The speculative mania in housing has been extended by massive Federal Reserve and government intervention; the government now owns or guarantees 2/3 of U.S. mortgages.

While speculative bubbles may pop in terms of sales and valuations, the psychology that underpinned the mania lives on for some time--especially if government extends the speculation with massive interventions.

I sincerely doubt the average American understands the full measure of Federal intervention to prop up the U.S. housing market. The numbers casually dropped (with little context, of course--this is pure MSM "coverage," after all) in the Wall Street Journal report No Easy Exit for Government as Housing Market’s Savior ( are truly mind-boggling:

To keep funds flowing to the housing market, the government bailed out Fannie Mae and Freddie Mac last year and now effectively owns the mortgage finance giants and their combined $5.4 trillion in loan portfolios. To keep mortgage rates low, the Federal Reserve is on track to purchase nearly $1.5 trillion in debt issued or guaranteed by the government’s various mortgage arms and another $300 billion in Treasurys, which set the benchmark for home lending.

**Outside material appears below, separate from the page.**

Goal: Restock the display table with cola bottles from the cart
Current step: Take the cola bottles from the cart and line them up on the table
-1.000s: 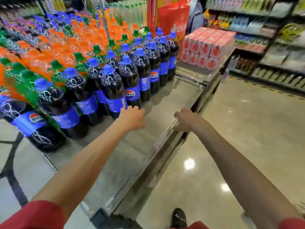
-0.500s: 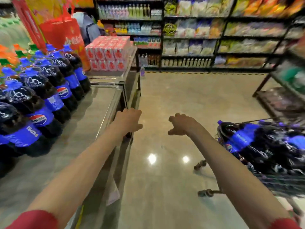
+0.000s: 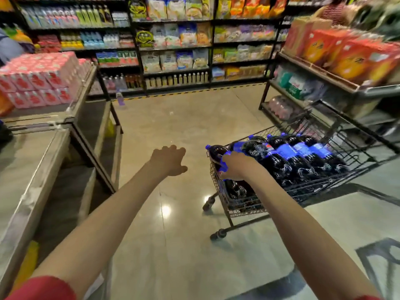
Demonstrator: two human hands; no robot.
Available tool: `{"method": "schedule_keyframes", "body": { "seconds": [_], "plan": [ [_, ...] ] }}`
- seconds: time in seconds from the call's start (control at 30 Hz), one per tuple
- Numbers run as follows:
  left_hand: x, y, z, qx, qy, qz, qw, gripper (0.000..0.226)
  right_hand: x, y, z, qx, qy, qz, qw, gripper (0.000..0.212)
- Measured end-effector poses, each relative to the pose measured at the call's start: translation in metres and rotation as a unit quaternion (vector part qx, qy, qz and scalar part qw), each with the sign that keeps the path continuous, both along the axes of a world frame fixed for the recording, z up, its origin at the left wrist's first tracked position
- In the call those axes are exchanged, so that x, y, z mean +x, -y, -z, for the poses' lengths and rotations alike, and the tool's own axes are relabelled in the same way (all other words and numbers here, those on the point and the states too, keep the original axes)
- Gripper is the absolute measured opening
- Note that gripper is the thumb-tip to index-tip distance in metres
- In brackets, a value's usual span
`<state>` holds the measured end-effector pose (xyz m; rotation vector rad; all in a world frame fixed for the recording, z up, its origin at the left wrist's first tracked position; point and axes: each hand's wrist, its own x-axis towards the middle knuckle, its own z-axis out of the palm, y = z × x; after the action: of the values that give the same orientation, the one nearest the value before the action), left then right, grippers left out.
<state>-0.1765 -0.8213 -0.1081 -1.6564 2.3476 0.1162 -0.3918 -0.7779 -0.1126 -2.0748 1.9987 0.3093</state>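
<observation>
A wire shopping cart (image 3: 355, 144) stands on the glossy floor (image 3: 173, 126), and everything else sits around it. To the cart's left, across a strip of floor, is the steel-topped display table (image 3: 32, 169). Beyond that table, a second one carries stacked pink-and-red cartons (image 3: 41, 79). Behind the cart, a tall dark shelving unit (image 3: 173, 50) of bagged snacks and drinks runs along the far wall. A metal rack (image 3: 313, 68) loaded with orange boxes (image 3: 346, 55) stands close to the cart's right. A small bottle (image 3: 119, 98) stands on the floor well left of the cart, by the far table's leg.

The cola bottles (image 3: 290, 154) are inside the cart, lying on their sides in a row, touching one another. Their long axes run slantwise, with the blue caps towards the shelving and the bases towards the viewer's right. More dark bottles show lower down through the cart's mesh.

The nearest cola bottle (image 3: 215, 153) lies at the cart's left corner, its long axis roughly level. Its cap pokes out over the rim towards the display table. The right hand (image 3: 236, 165) lies over this bottle, fingers curled down round its blue label.

The left hand (image 3: 168, 160) hangs above the floor just left of the cart. Its fingers are loosely straight and it holds nothing.
</observation>
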Motion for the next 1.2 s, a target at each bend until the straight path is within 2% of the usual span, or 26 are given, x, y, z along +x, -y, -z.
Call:
{"method": "schedule_keyframes", "body": {
  "seconds": [0.23, 0.47, 0.73, 0.97, 1.2],
  "plan": [
    [-0.088, -0.008, 0.012, 0.021, -0.018, 0.018, 0.999, 0.057, -0.084, -0.021, 0.013, 0.024, -0.015, 0.014, 0.999, 0.061],
    [-0.128, 0.007, 0.023, 0.039, -0.025, 0.023, 0.999, 0.06, -0.12, -0.007, 0.02, 0.041, -0.007, 0.014, 0.999, 0.066],
    [-0.148, 0.056, 0.044, 0.078, -0.059, 0.003, 0.995, 0.054, -0.145, 0.036, 0.031, 0.05, -0.008, 0.033, 0.998, 0.063],
    [-0.169, 0.127, 0.069, 0.123, -0.136, -0.022, 0.983, 0.042, -0.164, 0.101, 0.04, 0.043, -0.008, 0.05, 0.998, 0.054],
    [-0.191, 0.18, 0.094, 0.125, -0.127, -0.016, 0.984, 0.04, -0.174, 0.149, 0.056, 0.037, -0.007, 0.068, 0.997, 0.061]
  ]
}}
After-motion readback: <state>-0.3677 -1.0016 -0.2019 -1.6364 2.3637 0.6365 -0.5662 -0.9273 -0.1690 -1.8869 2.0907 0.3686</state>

What the reporters fail to mention is the value of all U.S. mortgages is about $10 trillion-- meaning the U.S. government now guarantees over half of all mortgages just with Fannie and Freddie.

But wait--it gets worse--much worse:

Since the beginning of the year, the Fed has purchased $836 billion of mortgage backed securities issued by Fannie Mae, Freddie Mac and Ginnie Mae, the federal body that securitizes FHA loans. The purchases have helped push down interest rates on mortgages guaranteed by the firms from nearly 6.5% last October to 5.25% today, according to HSH Associates, which tracks the mortgage market.  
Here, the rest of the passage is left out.